Once upon a time I bloomed words from the tips of my fingers like a… word-blooming goddess with flowering fingertips. Now, I am embryonic. I need to be patient with myself.
I am unreasonably jealous anytime another writer gets attention and accolades.
Someone inside of me thinks all the attention and accolades should be long to ME ONLY ME IT’S ALL ABOUT ME DAMMIT.
I am reminded of my gentle, loving, sweet-natured kitty. She gives teeny mews most of the time and has an endless supply of soft kitty hugs and purring cuddle sessions for me. Until another cat invades our household.
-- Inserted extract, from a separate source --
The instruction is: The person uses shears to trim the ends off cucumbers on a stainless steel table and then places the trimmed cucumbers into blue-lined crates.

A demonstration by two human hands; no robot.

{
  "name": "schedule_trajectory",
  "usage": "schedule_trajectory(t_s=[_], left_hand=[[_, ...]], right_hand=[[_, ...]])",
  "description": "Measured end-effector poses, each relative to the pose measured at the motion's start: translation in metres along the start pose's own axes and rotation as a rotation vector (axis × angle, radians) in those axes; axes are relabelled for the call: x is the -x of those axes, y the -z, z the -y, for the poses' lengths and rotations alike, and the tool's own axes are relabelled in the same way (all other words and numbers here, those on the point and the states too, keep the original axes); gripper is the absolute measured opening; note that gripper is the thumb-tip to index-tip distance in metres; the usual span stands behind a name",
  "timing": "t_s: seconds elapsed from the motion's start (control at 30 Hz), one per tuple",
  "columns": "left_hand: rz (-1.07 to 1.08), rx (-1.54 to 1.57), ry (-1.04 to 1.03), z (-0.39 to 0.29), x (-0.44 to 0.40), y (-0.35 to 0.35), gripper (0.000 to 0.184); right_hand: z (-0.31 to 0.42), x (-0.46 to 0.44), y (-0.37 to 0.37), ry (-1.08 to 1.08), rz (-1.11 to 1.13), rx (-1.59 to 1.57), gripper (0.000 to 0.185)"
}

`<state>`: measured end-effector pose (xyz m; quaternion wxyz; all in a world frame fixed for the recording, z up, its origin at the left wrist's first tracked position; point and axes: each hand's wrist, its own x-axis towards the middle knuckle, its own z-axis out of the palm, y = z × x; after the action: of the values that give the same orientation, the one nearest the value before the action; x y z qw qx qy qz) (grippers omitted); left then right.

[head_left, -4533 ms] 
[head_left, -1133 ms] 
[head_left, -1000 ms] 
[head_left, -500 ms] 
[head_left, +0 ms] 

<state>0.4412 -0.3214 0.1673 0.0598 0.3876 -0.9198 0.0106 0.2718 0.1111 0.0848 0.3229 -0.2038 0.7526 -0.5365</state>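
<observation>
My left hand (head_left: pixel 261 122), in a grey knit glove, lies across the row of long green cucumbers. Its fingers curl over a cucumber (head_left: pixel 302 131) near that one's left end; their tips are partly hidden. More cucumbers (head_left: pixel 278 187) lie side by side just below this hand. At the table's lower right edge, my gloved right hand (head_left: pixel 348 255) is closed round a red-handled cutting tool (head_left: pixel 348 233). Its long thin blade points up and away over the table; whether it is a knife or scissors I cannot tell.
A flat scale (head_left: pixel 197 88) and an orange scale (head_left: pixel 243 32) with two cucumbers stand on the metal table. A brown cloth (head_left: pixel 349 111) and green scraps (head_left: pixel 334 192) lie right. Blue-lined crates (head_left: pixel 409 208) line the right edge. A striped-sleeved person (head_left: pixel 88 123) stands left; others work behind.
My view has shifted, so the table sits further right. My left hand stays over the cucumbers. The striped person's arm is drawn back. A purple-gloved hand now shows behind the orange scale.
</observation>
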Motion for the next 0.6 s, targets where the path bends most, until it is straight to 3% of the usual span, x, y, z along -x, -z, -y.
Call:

Then, sweet Tara turns into a yowling, hissing fiend of a cat. She flips like a coin: one moment hissing and attacking the INVADER, and the next minute turning to me with a look of pure innocence, asking “Mew?”
Sometimes Tara can learn to share space with other felines, but only after a long and persistent campaign of desentization.
In matters of poetry and accolades, I am more like my cat than I would like to admit.
I am an imperfect human being.
There is nothing wrong with giving my embryonic, easily threatened Inner Poet all the time and safety and attention she needs.
WordPress’s post-dating feature is the best thing ever for procrastinators.
I would like to do NaPoWrMo next year.
Other poets have blogs.
Actually, I already knew this.
There is a very large and very important difference between writing and marketing your writing.
I tend to forget that every task in the universe — even those done online — takes time.
I find the notion of making numbered lists of disparate elements strangely entertaining.
I can scrawl a haiku in a notebook while stopped at a traffic light.
Doing so is not illegal, but checking my email is.